Tips for Exercising While Fasting

If everything you’ve read to this point has convinced you to exercise on a fast, make sure you keep these tips in mind.

  • Know the best times to exercise while fasting: There are certain times during an intermittent fast that are better for exercise than others. Right when you wake up is one great time to get your fitness on, as is about an hour after waking. This activity works best with your circadian rhythm, which can be disrupted if you exercise too late into the day. Considering it can be hard enough to sleep on an intermittent fast as it is, at least when you’re new to it, don’t do anything that can ruin your shuteye.
  • Try cardio: According to this video by Thomas DeLauer, cardio is a great physical activity to do when fasting. He cites studies that mention how our body’s lipid oxidation and beta oxidation change while doing cardio on a fast. Your body may rely on fats for energy two to three times more than usual, torching your fat at a high rate.
  • Make sure you’re getting your weightlifting in: Again, this will preserve muscle mass and keep you looking buff. Mark’s Daily Apple suggests you avoid maxing out with your weightlifting. Instead, do a few high-intensity reps, but fewer than usual.
  • Try burst training: Sort of akin to the shorter reps of high intensity recommended by Mark’s Daily Apple, burst training involves high-intensity activity followed by rest. As an example, you might exercise intensely for up to four minutes and then take a 20-minute break.

The Dangers of Exercising While Fasting

If you have the approval of your doctor, then we do advocate for exercising while fasting. That doesn’t mean there aren’t negative effects for some people, though. Here are some dangers to look out for if you work out during a fast.

Losing Muscle

Yes, we had to touch on this one more time because it’s such a major issue. Your body needs energy, and the proteins in your muscles can be used for exactly that. Unless you actively combat it, you could end up with smaller muscles after an intermittent fast in which you exercise.

As we said before, when stepping on just a regular scale, this will look like weight loss, but you’re actually losing muscle more than fat.

Possibly Slower Metabolism

According to Columbia University nutrition educator Priya Khorana, EdD, who spoke to Healthline.com, with less energy and fewer calories to go around, your metabolism could end up slowed down by exercising during a fast.

This goes back to what we talked about in the section about metabolic adaptation. Your body will do its best to keep you alive when it believes you’re starving. While a certain number of calories may be sufficient for weight loss at first, eventually, you have to keep lowering that number to continue losing weight. This is unhealthy behavior.
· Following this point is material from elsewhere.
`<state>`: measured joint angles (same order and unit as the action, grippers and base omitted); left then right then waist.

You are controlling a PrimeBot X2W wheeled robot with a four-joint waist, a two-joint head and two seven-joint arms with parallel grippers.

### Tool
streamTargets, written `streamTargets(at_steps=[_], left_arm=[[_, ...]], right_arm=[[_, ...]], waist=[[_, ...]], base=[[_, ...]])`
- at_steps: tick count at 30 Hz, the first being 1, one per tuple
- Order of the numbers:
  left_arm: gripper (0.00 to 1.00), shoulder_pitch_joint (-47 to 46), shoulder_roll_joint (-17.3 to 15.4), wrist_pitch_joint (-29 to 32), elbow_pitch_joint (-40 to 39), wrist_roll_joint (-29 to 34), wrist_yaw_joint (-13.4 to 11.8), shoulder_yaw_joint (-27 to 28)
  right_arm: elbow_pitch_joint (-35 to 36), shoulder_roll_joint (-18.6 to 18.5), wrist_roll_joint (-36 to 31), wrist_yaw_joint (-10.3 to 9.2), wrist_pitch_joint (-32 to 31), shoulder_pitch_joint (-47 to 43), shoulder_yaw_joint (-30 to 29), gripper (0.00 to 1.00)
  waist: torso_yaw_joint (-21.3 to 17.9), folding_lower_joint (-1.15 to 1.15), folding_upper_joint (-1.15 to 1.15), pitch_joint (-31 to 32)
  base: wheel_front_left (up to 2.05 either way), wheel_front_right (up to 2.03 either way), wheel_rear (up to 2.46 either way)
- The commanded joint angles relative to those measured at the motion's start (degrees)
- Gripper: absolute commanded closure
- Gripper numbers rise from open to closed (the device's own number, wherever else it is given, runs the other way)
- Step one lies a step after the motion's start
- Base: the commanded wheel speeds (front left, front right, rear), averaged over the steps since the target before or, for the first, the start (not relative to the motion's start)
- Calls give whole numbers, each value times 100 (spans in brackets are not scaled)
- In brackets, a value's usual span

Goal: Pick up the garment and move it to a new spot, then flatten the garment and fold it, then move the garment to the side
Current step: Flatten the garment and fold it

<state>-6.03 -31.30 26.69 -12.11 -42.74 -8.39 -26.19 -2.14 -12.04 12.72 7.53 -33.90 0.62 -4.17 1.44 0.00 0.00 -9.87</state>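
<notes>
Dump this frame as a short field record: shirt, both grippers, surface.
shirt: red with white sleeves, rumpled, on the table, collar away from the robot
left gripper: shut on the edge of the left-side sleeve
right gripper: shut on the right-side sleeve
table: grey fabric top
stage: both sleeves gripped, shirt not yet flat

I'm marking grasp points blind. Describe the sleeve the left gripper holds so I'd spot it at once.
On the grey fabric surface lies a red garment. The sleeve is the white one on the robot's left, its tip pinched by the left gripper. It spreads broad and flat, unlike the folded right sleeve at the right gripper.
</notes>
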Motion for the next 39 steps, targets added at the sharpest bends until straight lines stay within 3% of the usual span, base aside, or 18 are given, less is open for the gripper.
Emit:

Potentially Worse Physical Performance

This one goes both ways. Some fasters say that exercising while intermittent fasting makes them perform better, but you could just as well do worse. After all, you don’t have the energy you typically rely on to fuel your workouts. This may make you feel sluggish and unable to work with as hefty weights as you usually do.

Conclusion

Exercising on an intermittent fast can be safe if your doctor permits it. There’s the potential for weight loss as your body burns through fat after using all its glucose reserves. You also must be aware of the downsides, which involve a decrease in performance, feeling dizzy or sick, slowing down your metabolism, and burning more muscle than fat.

Only you can decide if you want to continue working out while exercising, but if you do, be safe, smart, and listen to your body. Best of luck!